• _WORK ITEM_:
Print the listing below only from the line that has "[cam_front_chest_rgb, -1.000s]" through the line that has "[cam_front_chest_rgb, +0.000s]", exactly, and drop any picture.
= = = = =
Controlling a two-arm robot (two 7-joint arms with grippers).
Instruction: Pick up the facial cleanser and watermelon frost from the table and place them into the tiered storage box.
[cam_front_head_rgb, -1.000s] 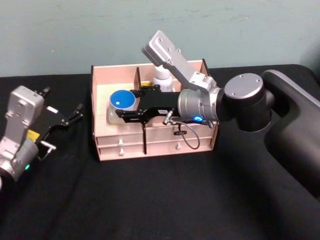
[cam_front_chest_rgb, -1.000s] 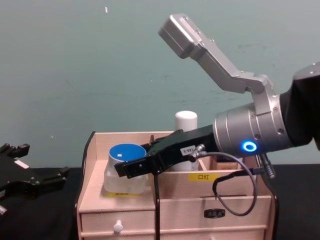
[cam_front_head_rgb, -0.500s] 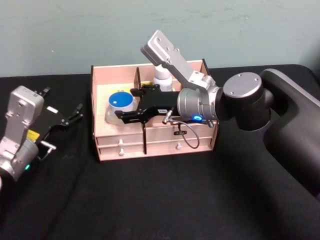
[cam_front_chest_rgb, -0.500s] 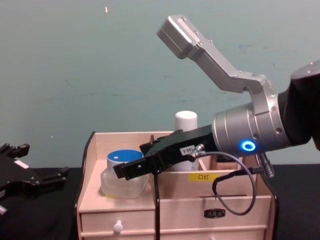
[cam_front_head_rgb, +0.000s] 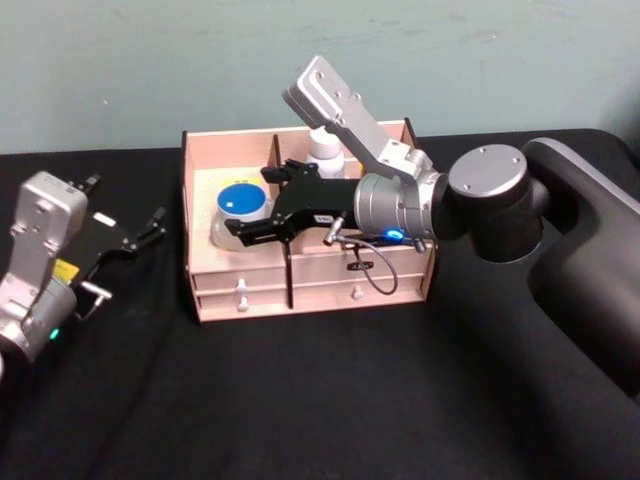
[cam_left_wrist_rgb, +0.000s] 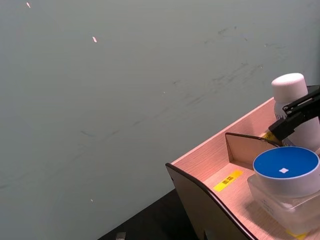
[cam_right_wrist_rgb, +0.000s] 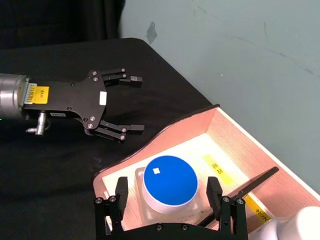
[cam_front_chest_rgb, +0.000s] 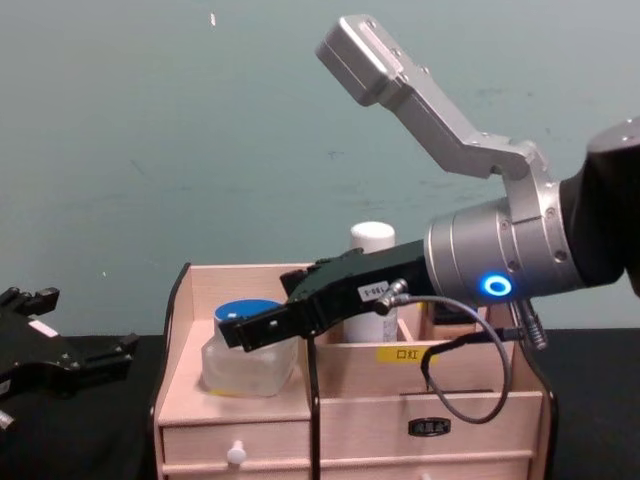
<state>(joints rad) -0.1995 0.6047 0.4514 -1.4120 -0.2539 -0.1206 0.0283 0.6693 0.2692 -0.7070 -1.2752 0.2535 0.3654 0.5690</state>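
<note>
Blue-lidded jar (cam_front_head_rgb: 243, 203) sits in left compartment of tiered storage box (cam_front_head_rgb: 240, 283). Right gripper (cam_right_wrist_rgb: 170, 202) just above it, fingers spread wide, clear of jar. Left gripper (cam_front_head_rgb: 150, 228) parked on table (cam_front_head_rgb: 330, 400), spread open.

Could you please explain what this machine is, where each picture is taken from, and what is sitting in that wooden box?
This is a robot with two arms, each ending in a two-fingered gripper. One picture comes from a camera on its head, one from its chest, and one from each wrist.

On the black table stands the tiered storage box, a pale-wood organiser with drawers. In its left compartment sits a clear jar with a blue lid; a white bottle stands in the compartment behind.

The right gripper hangs just above the jar with its fingers spread open on either side, gripping nothing, so the jar rests in the box by itself. The left gripper is parked over the table to the left of the box, open and empty.
</note>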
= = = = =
• _WORKED SOLUTION_:
[cam_front_chest_rgb, -1.000s] 
[cam_front_head_rgb, -0.500s] 
[cam_front_chest_rgb, -0.500s] 
[cam_front_head_rgb, +0.000s] 
[cam_left_wrist_rgb, +0.000s] 
[cam_right_wrist_rgb, +0.000s] 
[cam_front_chest_rgb, +0.000s] 

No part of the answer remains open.